Calculate the annual temperature timeseries from ERA5

Calculate the annual temperature timeseries from ERA5#

This notebook demonstrates how to retrieve, process, and plot the data displayed in the ERA Explorer

==> For further training materials, consider the Copernicus Climate Change Service (C3S) data tutorials

In this example we will be using earthkit to retrieve the data and standard Python packages to process and plot it.

import numpy as np
import pandas as pd
import matplotlib.pyplot as plt
from matplotlib.ticker import MultipleLocator
import earthkit.data

If you want to run this code yourself, make sure to get a CDS API key from the CDS website.

Following the guidance there, you’ll then need to set up your local .cdsapirc to be able to authenticate with the CDS and download data.

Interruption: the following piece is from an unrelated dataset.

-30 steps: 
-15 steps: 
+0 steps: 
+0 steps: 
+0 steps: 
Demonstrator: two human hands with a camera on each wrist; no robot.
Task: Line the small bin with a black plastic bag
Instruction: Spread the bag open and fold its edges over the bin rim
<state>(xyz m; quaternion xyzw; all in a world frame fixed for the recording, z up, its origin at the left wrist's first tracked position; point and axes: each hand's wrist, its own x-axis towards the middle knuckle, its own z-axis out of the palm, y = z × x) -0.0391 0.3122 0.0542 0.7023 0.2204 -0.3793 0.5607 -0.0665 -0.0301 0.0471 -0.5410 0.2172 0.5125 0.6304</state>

Then, you will be able to customise the date ranges, variables, and much more!

This is the latitude/longitude that we will extract the nearest grid cell from. You can change these to plot different locations. You can see the currently used ones in the ERA Explorer URL. In this example we are plotting data at the gridpoint closest to Brussels, Belgium.

lat = 50.86
lng = 4.35

This is the variable we are getting from the ERA dataset, and the time period

variable = "2m_temperature"
date_range = ["1940-01-01", "2100-12-31"]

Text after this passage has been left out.